Keyboard shortcuts

Press or to navigate between chapters

Press S or / to search in the book

Press ? to show this help

Press Esc to hide this help

Verification Loop

Pattern

A reusable solution you can apply to your work.

Understand This First

  • Agent – the verification loop is the agent’s primary quality assurance mechanism.
  • Tool – the agent needs tools to run tests and read results.

Context

At the agentic level, the verification loop is the cycle of change, test, inspect, and iterate that makes agentic coding reliable. It’s the mechanism by which an agent confirms that its changes actually work, not through confidence, but through evidence.

The verification loop is what separates agentic coding from “generate and hope.” A model generates plausible code, but plausible isn’t correct. The loop closes the gap by running tests, checking output, and feeding results back to the agent for correction.

Problem

How do you ensure that agent-generated changes actually work, when the agent’s default output is optimized for plausibility rather than correctness?

An agent that writes code without verifying it is like a developer who never runs their tests. The code might be right. It often is. But when it isn’t, the errors compound: the next change builds on a broken foundation, and the agent doesn’t notice because it isn’t checking.

Forces

  • Agent confidence doesn’t correlate with correctness. The model sounds equally sure about right and wrong code.
  • Fast iteration is one of the agent’s strengths, making verify-and-retry cheap.
  • Test infrastructure must exist for verification to work. The loop is only as good as the checks it runs.
  • Verification scope must be calibrated. Running the full test suite after every small change is wasteful; running nothing is reckless.

Solution

Build verification into the agent’s workflow as a mandatory step, not an optional one. The basic loop is:

  1. Change. The agent modifies code based on the task or the previous iteration’s feedback.
  2. Test. The agent runs relevant tests, linters, type checks, or other automated checks.
  3. Inspect. The agent reads the results. If everything passes, the task may be complete. If something fails, the agent analyzes the failure.
  4. Iterate. The agent uses the failure information to make a corrective change and returns to step 2.

Steps 2-4 are what the agent does naturally when given access to test tools and trained to use them.
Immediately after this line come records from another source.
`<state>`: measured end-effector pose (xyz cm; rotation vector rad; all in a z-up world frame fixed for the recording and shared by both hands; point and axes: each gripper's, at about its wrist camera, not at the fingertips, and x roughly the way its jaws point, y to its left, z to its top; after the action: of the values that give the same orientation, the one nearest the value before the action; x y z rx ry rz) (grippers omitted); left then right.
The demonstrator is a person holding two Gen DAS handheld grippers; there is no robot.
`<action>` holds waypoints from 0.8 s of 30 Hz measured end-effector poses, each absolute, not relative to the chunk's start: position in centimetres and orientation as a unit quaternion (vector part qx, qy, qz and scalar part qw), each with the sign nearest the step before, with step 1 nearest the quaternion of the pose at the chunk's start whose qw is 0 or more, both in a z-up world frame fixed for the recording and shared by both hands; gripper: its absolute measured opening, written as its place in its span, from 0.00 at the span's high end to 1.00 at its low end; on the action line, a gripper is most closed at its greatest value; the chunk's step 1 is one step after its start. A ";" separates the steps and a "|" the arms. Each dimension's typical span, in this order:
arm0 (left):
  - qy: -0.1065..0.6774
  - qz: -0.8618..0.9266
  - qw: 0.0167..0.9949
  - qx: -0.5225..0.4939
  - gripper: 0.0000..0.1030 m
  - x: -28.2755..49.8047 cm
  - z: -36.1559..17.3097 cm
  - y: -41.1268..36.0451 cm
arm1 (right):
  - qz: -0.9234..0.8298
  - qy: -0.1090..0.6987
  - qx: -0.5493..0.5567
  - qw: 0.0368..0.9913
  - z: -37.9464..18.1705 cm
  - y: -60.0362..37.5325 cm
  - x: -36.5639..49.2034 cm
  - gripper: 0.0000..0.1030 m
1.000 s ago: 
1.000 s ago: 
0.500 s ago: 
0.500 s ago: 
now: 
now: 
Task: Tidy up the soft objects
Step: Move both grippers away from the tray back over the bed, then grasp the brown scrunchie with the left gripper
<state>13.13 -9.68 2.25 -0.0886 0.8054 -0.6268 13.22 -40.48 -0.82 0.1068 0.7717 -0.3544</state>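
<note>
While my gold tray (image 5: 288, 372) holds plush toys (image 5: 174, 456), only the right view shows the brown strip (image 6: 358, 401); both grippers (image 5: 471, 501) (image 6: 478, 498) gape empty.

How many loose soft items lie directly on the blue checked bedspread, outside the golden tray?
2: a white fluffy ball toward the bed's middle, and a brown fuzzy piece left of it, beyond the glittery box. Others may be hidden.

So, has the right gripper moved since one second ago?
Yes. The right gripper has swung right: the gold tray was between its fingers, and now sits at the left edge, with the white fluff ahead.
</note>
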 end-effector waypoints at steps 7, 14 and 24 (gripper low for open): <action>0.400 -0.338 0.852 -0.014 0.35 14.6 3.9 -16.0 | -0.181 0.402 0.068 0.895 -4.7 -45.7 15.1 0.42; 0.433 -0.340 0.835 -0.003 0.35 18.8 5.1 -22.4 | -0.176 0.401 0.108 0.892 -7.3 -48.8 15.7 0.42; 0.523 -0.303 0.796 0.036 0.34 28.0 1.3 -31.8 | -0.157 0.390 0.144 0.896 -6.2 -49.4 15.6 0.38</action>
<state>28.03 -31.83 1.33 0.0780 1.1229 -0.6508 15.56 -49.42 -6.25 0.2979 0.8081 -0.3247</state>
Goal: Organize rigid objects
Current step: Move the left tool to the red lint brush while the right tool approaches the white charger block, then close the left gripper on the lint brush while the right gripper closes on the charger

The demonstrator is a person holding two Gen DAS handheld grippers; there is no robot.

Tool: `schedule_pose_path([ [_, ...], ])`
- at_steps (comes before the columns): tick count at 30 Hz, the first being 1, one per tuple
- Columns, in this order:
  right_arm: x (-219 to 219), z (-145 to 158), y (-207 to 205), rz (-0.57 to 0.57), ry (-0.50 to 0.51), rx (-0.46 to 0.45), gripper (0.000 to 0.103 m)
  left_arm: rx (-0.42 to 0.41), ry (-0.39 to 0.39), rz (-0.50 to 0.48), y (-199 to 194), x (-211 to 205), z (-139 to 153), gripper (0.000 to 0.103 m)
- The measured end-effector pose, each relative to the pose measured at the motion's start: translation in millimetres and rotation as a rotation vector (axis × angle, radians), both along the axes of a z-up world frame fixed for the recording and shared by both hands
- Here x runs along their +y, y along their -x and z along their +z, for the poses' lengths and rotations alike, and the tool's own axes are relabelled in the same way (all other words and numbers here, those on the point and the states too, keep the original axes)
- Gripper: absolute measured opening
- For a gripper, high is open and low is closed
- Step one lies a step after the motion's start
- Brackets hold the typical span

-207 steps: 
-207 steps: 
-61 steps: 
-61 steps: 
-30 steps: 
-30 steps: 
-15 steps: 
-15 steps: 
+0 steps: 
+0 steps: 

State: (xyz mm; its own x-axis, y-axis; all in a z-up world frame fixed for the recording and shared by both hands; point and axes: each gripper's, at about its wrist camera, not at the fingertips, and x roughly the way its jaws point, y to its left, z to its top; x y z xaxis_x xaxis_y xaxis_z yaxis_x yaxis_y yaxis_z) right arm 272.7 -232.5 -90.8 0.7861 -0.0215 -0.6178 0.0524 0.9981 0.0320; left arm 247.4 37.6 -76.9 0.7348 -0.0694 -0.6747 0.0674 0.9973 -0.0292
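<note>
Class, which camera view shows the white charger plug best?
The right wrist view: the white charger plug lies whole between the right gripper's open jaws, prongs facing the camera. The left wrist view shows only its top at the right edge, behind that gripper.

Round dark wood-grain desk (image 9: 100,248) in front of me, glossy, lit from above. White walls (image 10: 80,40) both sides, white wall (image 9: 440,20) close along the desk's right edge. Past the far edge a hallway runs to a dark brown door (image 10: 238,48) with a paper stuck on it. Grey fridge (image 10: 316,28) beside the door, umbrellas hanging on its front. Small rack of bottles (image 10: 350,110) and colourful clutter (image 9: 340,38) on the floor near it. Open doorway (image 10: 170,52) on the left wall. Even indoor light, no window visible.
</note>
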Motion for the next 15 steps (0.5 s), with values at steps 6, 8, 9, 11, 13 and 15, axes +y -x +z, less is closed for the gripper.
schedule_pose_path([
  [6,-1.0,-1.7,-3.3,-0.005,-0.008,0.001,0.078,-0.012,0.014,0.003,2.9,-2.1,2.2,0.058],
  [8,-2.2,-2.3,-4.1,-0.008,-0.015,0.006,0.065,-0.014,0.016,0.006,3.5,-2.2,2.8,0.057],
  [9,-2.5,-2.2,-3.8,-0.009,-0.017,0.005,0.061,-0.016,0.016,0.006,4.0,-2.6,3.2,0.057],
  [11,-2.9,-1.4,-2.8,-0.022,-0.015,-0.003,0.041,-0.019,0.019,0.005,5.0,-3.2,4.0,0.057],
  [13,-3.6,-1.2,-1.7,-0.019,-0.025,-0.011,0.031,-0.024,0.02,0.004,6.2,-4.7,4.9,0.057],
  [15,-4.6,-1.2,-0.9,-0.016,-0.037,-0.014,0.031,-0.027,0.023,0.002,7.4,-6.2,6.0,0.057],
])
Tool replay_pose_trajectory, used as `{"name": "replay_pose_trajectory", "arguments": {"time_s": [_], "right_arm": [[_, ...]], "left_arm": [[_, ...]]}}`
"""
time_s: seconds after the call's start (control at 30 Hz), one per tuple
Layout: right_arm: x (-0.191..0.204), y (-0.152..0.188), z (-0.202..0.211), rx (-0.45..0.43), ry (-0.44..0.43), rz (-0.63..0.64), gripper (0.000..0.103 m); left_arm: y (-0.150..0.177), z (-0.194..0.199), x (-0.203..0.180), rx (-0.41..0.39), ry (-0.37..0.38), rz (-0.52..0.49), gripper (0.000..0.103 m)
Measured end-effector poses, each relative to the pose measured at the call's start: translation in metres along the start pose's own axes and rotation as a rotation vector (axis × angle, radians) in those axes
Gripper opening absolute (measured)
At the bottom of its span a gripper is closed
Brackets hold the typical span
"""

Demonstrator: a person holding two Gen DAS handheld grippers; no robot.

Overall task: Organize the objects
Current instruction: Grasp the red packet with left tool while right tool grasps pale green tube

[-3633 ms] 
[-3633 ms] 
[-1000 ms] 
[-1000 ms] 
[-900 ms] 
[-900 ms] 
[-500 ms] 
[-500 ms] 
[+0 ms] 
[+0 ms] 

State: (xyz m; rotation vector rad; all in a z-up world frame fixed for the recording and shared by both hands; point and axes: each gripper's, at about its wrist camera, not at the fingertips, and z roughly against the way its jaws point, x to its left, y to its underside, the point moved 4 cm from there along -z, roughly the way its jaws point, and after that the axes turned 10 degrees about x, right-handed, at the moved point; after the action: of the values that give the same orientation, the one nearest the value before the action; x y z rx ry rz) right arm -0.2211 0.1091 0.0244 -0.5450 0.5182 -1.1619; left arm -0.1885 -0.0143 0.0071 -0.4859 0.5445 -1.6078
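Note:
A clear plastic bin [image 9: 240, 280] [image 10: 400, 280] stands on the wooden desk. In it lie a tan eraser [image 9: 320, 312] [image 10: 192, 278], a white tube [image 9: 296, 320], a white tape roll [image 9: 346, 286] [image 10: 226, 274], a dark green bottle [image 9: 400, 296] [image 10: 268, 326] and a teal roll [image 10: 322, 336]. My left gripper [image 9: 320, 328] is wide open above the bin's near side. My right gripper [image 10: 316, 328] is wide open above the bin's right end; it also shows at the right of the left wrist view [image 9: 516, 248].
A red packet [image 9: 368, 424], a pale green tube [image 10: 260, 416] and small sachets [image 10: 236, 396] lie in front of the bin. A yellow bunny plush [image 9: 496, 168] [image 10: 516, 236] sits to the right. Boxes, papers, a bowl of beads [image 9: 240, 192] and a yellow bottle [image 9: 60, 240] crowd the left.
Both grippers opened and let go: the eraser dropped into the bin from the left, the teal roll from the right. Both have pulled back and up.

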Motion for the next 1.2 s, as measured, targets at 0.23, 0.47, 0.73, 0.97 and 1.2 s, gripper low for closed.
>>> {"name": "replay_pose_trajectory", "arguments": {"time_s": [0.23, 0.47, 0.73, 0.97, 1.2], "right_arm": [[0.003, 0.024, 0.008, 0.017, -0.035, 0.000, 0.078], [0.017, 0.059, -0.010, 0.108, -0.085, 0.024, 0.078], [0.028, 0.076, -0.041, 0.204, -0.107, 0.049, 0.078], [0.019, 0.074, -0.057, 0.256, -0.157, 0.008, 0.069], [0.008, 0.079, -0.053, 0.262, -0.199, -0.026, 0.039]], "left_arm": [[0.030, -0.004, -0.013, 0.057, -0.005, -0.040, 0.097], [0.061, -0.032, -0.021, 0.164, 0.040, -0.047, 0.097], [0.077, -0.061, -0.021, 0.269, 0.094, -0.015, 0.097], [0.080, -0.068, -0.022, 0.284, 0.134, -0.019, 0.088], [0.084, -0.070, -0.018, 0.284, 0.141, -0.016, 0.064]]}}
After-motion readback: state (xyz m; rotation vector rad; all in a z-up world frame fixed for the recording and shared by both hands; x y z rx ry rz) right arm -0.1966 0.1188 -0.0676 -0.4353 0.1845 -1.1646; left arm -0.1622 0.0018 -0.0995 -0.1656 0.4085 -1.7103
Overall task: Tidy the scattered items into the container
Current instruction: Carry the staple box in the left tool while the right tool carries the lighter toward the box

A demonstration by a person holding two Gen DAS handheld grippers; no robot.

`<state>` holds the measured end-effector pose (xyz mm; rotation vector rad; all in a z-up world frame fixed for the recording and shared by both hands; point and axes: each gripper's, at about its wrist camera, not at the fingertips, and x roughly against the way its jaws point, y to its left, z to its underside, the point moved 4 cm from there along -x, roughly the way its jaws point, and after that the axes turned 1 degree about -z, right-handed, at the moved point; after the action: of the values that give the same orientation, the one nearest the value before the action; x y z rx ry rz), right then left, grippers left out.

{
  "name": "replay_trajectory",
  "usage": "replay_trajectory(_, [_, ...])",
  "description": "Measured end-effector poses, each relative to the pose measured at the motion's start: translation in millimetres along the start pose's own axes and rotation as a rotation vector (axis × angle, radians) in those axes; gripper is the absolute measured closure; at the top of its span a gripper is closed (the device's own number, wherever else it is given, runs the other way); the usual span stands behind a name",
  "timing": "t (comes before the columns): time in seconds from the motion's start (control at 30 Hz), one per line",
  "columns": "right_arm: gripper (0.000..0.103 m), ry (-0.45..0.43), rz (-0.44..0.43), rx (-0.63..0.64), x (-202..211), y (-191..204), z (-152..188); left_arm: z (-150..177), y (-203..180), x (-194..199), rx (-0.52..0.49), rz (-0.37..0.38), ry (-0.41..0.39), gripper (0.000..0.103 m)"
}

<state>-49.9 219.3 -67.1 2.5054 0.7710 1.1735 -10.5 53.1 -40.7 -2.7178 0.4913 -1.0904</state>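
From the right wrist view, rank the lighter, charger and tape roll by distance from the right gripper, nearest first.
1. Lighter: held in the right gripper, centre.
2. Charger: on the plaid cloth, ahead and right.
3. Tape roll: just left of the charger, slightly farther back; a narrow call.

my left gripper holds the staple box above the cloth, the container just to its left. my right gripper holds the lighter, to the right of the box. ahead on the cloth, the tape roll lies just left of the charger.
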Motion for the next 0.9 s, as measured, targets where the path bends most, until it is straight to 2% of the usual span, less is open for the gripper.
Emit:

Most capable agents, when told “fix this and make sure the tests pass,” will automatically run tests, read failures, and iterate. Your job is to ensure the infrastructure exists and the agent knows how to invoke it.

Verification works at multiple granularities. Unit tests catch functional errors quickly. Type checkers catch structural errors. Linters catch style violations and common mistakes. Integration tests catch issues at boundaries. A good verification loop uses the fastest checks first and escalates to slower, broader checks as the change stabilizes.

Warning

Don’t trust agent-generated tests as your only verification. An agent can write code and tests that agree with each other while both being wrong. Use existing tests, human-written tests, and manual inspection as anchors. See Smell (AI Smell) for more on this failure mode.

How It Plays Out

An agent is asked to add input validation to an API endpoint. It writes the validation logic, runs the existing test suite, and discovers that two tests fail because they were sending invalid input that the old code silently accepted. The agent examines the tests, determines they should be updated to send valid input, makes the corrections, reruns the suite, and all tests pass. Without the verification loop, the validation would have shipped alongside broken tests.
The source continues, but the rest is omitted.